Source: World Nuclear Association Nuclear Fuel Report 2021, Table 8.2
NB the above figures are about 40% above operational capacities, which meet demand.

Table 2: World PHWR fuel fabrication capacity, tonnes/yr

  Fabricator Location Rod/Assembly
Argentina CONUAR Cordoba & Eizeiza 160
Canada Cameco Port Hope 1500
GNF-Canada ToronPeterborough 1500
China CNNFC Baotou 246
India DAE Nuclear Fuel Complex Hyderabad 1000
Pakistan PAEC Chashma 20
Korea KEPCO Dejeon 800
Romania SNN Pitesti 250
Total     5476

Source: World Nuclear Association Nuclear Fuel Report 2021, table 8.3, from IAEA

The LWR fuel fabrication industry has rationalized in recent years, including:

  • When Westinghouse Electric was bought by Toshiba, Kazatomprom acquired a 10% share of this (subsequently sold to Toshiba).
  • Global Nuclear Fuels was formed as a joint venture between General Electric, Toshiba and Hitachi, though Toshiba sold its 14% stake to Hitachi in 2018, raising its share to 40%. There are two ‘branches’ GNF-A (Americas) and GNF-J (Japan) with different ownership structures. It is best-known for BWR fuel.
  • Toshiba purchased 52% of Nuclear Fuel Industries (NFI) in Japan, then agreed to buy the balance from Sumitomo (24%) and Furukawa (24%) to make it wholly-owned.
  • Mitsubishi Heavy Industries and AREVA (30%) bought into Mitsubishi Nuclear Fuel and created a US fuel fabrication joint venture.
  • Kazatomprom and AREVA agreed to build a 1200 t/yr fuel fabrication plant in Kazakhstan.*

* Kazatomprom has said that it aims to supply up to one third of the world fuel fabrication market by 2030, with China to be an early major customer.
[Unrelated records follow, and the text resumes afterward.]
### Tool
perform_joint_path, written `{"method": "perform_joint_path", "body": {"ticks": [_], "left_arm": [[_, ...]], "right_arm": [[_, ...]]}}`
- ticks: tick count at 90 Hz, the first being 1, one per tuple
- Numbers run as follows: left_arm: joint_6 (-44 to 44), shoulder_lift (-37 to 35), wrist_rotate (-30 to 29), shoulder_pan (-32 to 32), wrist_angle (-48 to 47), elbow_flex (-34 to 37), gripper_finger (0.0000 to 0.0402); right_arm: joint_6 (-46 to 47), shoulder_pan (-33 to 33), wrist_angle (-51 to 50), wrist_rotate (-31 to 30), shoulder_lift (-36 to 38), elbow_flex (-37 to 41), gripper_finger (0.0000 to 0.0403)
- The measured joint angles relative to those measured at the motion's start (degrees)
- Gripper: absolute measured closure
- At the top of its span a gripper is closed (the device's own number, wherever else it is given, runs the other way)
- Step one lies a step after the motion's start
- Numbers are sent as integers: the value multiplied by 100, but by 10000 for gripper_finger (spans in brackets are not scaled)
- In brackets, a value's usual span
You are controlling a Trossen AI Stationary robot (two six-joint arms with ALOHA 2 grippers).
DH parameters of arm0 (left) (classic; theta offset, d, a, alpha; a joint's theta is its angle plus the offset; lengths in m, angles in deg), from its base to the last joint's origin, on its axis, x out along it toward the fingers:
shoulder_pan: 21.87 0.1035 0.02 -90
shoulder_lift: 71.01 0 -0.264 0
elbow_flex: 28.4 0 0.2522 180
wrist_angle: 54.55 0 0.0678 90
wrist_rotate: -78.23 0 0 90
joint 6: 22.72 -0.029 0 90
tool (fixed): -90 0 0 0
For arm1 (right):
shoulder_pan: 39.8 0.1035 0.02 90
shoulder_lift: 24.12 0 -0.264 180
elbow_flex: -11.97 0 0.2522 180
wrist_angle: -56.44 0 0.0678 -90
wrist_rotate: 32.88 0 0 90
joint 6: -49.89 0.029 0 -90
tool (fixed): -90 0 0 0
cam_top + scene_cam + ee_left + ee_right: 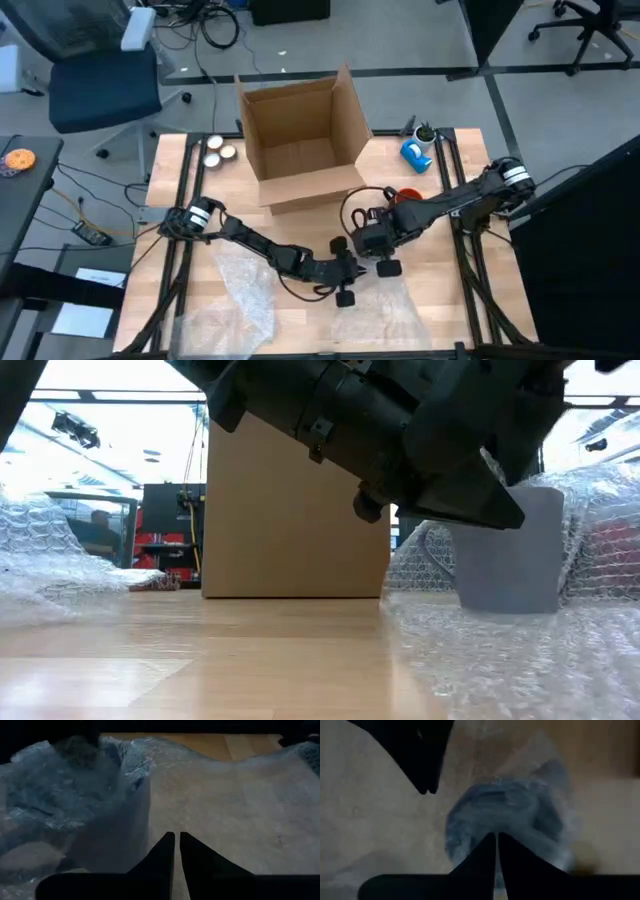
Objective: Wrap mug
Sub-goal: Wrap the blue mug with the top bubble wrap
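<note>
A grey-blue mug (515,555) stands upright on a sheet of bubble wrap (500,650), its handle (436,560) toward the box. Wrap rises behind it (600,520) and lies over it in the right wrist view (510,815). In the high view both grippers hide the mug. My left gripper (175,837) is shut low beside the mug (110,835), over the sheet (240,805). Just above the wrapped mug, my right gripper (496,837) is shut as well. The two grippers meet near the table's middle (360,255). My left gripper has its shut fingertips right beside a raised fold of the bubble wrap (147,820); I cannot tell whether it pinches it. My right gripper points down at the wrap over the mug's top (495,820); whether it touches or holds the wrap cannot be told.
An open cardboard box (300,140) stands at the far middle. A second bubble wrap sheet (240,295) lies near left. A red thing (410,194) and a blue thing (416,153) sit far right, two round things (216,150) far left.
</note>
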Motion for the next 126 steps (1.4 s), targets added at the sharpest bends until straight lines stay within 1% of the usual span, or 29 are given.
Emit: {"method": "perform_joint_path", "body": {"ticks": [6,16,28,44,53,63,71,79,87,94,100,113,126], "left_arm": [[-197,0,0,-9,4,0,386],[-438,-20,-6,-72,-35,-17,386],[-873,-94,-38,-202,-539,-319,386],[-1483,-153,-604,-442,-1700,-1025,386],[-1727,-151,-938,-546,-2326,-1391,386],[-1780,-157,-1253,-631,-2792,-1613,386],[-1754,-157,-1377,-685,-2934,-1651,386],[-1671,-157,-1388,-725,-2960,-1607,386],[-1539,-157,-1386,-769,-3228,-1592,386],[-1434,-153,-1394,-795,-3374,-1591,386],[-1426,-153,-1411,-824,-3388,-1591,386],[-1408,-153,-1412,-835,-3406,-1591,386],[-1406,-153,-1416,-834,-3382,-1591,386]], "right_arm": [[111,191,-162,-142,2,-237,403],[275,587,-62,-192,7,-419,403],[675,1158,2,-188,2,-413,403],[1528,1904,-55,-180,0,-399,403],[2212,2290,-285,-29,-1,-399,403],[2991,2715,-532,129,-2,-399,398],[3610,2988,-624,200,-4,-367,385],[4100,3203,-582,305,-7,-160,360],[4432,3404,-356,411,-7,248,329],[4578,3555,-20,466,-9,688,303],[4581,3663,509,474,-9,1089,286],[4580,3624,1372,564,-13,1792,268],[4428,3263,1892,566,-13,2032,264]]}}
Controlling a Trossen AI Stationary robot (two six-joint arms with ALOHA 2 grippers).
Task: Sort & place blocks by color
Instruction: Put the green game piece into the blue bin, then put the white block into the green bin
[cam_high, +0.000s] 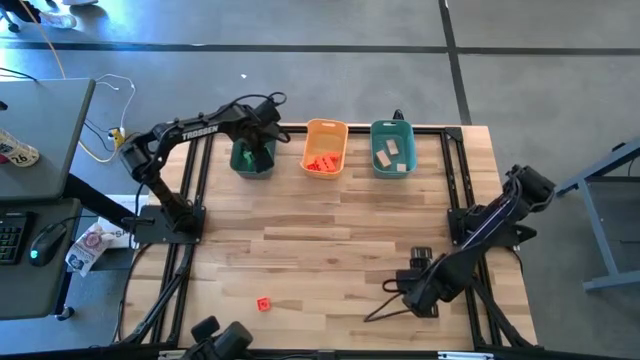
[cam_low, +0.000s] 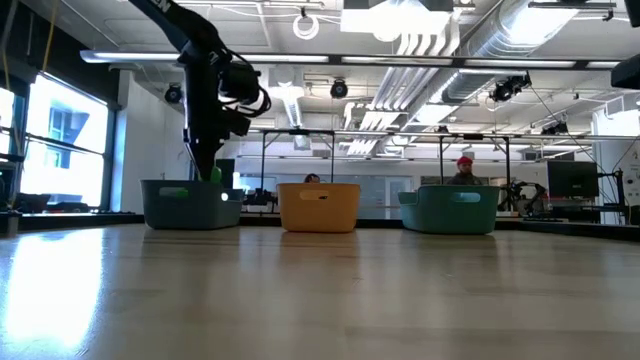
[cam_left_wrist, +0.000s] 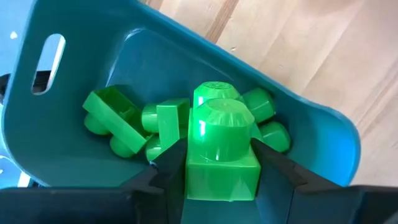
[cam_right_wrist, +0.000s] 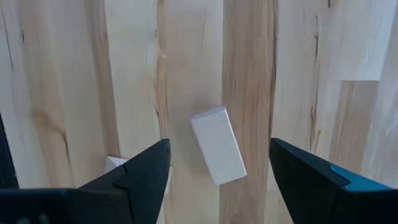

Secondary supply from recycle

Currently about 100 t/yr year of reprocessed uranium (RepU) is produced at MSZ in Elektrostal, Russia (capacity 250 t/yr) for AREVA contracts. One production line in AREVA’s plant in Romans, France is licensed to fabricate 150 t of RepU into fuel per year and PWR assemblies of this type have already been delivered to French, Belgian and UK reactors, and an amount of RepU powder has been sent from Russia to Japan. Limited RepU and enriched RepU (ERU) capacity exists elsewhere also.

At present, nearly all commercial MOX fuel is fabricated in AREVA’s MELOX plant in Marcoule. With a capacity of 195 tonnes/yr and a good production rate this plant helps not only to save uranium and enrichment demand, but also frees up LWR fabrication capacity in the market.

The UK’s Sellafield MOX plant had a designed capacity of 120 t/yr but was downgraded to 40 t/yr and never reached that level of reliable output before being closed down in 2011. Russia’s MOX plant at Zheleznogorsk for fast reactors commenced operation in 2015. Japan's Rokkasho-Mura MOX plant is planned to be operational by 2022, and the US MOX plant in Savannah River was due to produce MOX fuel from weapons plutonium but this project has now been terminated.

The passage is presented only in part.